After the new Tamōx Talōm executive committee selected Padre Park, planting began in 2022 with native trees that produce fruits that Reyes’ ancestors have foraged here for centuries, including Mexican plum and red mulberry. The goal is for the trees to eventually provide both food and protective canopy.

Those plots, planted in 2023, are modeled after the ancient Mesoamerican milpa, a system of agriculture whereby corn, beans, and squash are planted together to each play a symbiotic role: corn providing shade, beans giving nitrogen to the soil, and squash delivering ground cover.
This year, two new milpas were spearheaded by Alexas Ramírez and Maya Soto of the Traditional Center for Indigenous Knowledge and Healing. They met in Ithaca, New York, and share roots to the Caribbean’s Taíno people, the first natives that Columbus encountered and named “Indians.”
During a summer solstice event in June, Ramírez and Soto used a ladle to serve guests black tepary beans that they had just harvested. They then led the guests on a tour, pointing out the bounty of the new harvest: Guatemalan red amaranth, blue pearl millet, Chapalote corn, and red okra, all standing in stalks above a floor of melons and squash.
“What surprised us the most this season was the Mohawk red,” Soto says. “Corn usually grows in a single straight stalk, but here it was stunted by the Texas sun and grew in Y-shaped stalks that still produced seed. We’re most curious about seeing what grows out of those seeds next time.”

The diversity of plants from natives and newcomers, like Mohawk red corn from Upstate New York, may seem random. But this is partly the function of the variety of leaders, partners, and volunteers involved with the project. In addition to Tāp Pīlam, the food forest is often joined by other nonprofits, such as the Bexar Branches Alliance, which plants native trees.
With its foundations firmly rooted, Tamōx Talōm is navigating its early stages through experimentation and community connection. Though it does not yet produce a large enough volume—unlike the nearby Mission San Juan Farm that supplies food for the San Antonio Food Bank—its honor system of harvesting aims to attract members of the underserved Southside plagued by food deserts. “This is a truly community garden because anybody is free to harvest,” says Eva Bravo, who sits on the executive committee. “Only take what you need and use what you take.”

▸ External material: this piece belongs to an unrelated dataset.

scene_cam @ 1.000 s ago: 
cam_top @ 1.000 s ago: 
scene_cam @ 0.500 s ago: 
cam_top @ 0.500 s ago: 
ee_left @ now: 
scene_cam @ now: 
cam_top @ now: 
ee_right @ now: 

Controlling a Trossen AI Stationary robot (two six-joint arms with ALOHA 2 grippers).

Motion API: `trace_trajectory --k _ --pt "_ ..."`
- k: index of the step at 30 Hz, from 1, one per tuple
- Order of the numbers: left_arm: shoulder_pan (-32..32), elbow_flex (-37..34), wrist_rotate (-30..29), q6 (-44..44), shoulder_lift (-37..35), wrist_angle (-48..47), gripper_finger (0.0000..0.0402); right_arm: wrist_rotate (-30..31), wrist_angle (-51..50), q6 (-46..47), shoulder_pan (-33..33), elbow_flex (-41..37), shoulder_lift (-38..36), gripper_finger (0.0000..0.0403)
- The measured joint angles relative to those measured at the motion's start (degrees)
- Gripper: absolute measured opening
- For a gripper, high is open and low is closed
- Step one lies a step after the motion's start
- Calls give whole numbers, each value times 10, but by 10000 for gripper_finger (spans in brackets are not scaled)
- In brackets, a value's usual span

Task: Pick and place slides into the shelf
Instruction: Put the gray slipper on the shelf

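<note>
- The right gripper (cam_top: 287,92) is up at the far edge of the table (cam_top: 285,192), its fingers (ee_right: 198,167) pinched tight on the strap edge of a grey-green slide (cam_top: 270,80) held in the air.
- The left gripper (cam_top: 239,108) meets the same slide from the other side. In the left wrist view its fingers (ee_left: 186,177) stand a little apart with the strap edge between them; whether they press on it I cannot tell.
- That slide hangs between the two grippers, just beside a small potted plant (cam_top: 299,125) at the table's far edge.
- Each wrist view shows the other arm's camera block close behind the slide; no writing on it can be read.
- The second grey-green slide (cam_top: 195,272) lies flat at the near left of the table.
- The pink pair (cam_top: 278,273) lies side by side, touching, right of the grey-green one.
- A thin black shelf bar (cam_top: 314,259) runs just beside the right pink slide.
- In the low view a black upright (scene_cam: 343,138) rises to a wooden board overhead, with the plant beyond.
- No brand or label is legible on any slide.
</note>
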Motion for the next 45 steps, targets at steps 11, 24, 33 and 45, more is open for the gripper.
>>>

So far, the honor system has worked. Recently, volunteers found mysterious chiles and watermelons in the milpas. Nadia Gaona, a key organizer at Tamōx Talōm, likes to think the group is slowly building up its volunteer farmer base—whether intentionally or just from a passerby spitting out seeds. She herself took a similar path when her grandfather bestowed an appreciation for agriculture through his harvesting of wild chile pequins when she was a child in Elmendorf.
“We don’t necessarily have a lack of food here in San Antonio; we lack a connection to food,” she says. “One of the things we do here is just leave things alone. The earth is going to take care of itself—we need to take care of each other.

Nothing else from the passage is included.